** Problem requirements **
Up to and including the line with "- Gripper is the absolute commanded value", restate the records below word for word, beginning with their first line.
○ ○ ○ ○ ○
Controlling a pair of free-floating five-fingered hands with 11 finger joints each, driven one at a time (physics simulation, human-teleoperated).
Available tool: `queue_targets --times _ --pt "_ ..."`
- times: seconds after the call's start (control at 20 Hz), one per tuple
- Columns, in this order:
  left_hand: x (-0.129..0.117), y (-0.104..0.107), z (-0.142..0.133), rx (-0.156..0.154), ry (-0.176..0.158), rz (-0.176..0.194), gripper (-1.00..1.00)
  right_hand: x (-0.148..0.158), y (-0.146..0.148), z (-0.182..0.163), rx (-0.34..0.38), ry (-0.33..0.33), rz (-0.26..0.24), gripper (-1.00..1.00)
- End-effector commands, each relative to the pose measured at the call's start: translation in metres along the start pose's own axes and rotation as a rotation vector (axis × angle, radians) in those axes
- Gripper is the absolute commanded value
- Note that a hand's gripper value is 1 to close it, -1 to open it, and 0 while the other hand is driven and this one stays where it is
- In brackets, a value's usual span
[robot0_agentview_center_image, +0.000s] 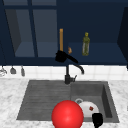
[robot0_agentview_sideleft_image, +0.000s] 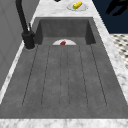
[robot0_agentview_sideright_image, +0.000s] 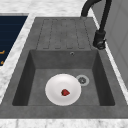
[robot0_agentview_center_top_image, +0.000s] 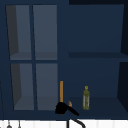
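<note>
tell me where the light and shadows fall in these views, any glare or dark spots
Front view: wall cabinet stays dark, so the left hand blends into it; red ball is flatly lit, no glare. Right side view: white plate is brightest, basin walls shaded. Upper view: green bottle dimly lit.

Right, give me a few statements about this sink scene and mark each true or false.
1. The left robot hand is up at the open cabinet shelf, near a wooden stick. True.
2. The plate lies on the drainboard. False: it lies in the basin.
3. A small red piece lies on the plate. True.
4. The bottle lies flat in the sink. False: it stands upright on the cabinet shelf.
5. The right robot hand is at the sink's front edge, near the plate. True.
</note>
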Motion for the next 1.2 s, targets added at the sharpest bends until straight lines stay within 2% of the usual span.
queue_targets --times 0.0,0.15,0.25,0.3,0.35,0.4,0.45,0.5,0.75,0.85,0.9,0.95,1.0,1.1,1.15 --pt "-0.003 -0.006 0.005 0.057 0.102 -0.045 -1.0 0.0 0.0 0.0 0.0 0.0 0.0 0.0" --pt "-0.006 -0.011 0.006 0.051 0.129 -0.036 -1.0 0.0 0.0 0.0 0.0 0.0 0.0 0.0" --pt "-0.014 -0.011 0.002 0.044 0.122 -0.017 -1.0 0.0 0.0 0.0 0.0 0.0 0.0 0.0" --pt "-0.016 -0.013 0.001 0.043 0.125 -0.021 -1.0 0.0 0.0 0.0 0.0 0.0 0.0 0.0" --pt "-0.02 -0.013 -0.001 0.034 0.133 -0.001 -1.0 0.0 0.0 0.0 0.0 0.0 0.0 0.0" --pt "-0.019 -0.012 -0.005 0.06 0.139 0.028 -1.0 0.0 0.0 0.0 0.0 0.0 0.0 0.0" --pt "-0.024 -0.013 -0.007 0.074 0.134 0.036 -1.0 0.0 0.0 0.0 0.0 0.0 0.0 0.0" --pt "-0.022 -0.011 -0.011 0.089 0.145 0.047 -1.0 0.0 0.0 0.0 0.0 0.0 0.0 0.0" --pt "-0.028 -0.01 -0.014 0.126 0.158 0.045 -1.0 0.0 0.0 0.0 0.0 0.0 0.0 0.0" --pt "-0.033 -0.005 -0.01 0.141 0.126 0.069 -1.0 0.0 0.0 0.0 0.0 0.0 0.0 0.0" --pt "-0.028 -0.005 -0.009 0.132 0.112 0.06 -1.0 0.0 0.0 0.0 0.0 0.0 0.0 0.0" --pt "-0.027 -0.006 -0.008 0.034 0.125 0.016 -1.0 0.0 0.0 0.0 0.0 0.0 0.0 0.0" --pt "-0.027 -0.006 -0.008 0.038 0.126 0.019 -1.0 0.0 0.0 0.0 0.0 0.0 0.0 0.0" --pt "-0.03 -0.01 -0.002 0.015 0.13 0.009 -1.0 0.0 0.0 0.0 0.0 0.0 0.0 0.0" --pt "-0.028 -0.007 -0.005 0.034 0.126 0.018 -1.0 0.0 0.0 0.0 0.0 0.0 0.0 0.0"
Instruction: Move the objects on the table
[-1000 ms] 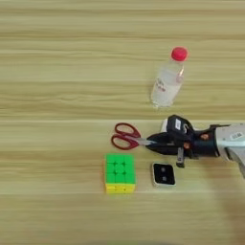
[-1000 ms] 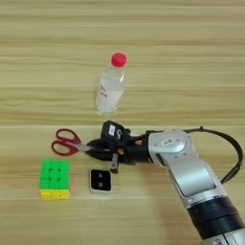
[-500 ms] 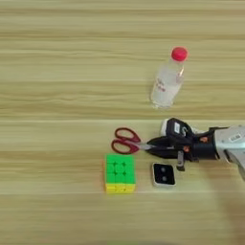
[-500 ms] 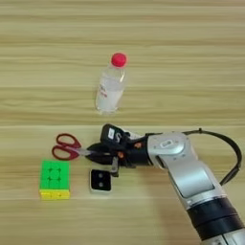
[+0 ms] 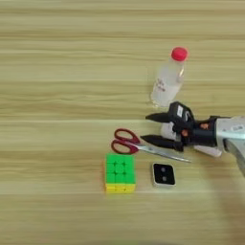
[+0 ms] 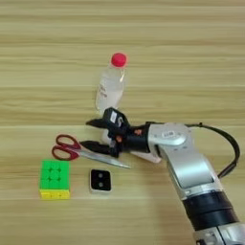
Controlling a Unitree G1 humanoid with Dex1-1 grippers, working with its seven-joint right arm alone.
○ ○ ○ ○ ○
** Task response **
Controlling a pair of free-floating five-fingered hands with 11 finger joints each, driven one at a time (physics simulation, human-teleoperated).
Available tool: `queue_targets --times _ --pt "_ ..."`
- times: seconds after the call's start (control at 20 Hz), one per tuple
- Columns, in this order:
  left_hand: x (-0.129..0.117), y (-0.104..0.107), z (-0.142..0.133), rx (-0.156..0.154), ry (-0.176..0.158), rz (-0.176..0.194), gripper (-1.00..1.00)
  right_hand: x (-0.148..0.158), y (-0.146..0.148), z (-0.182..0.163), rx (-0.34..0.38), ry (-0.33..0.33), rz (-0.26..0.24), gripper (-1.00..1.00)
- End-effector commands, each relative to the pose measured at the call's start: translation in metres along the start pose's own axes and rotation as a rotation vector (axis × angle, radians) in those axes
- Gripper is the absolute commanded value

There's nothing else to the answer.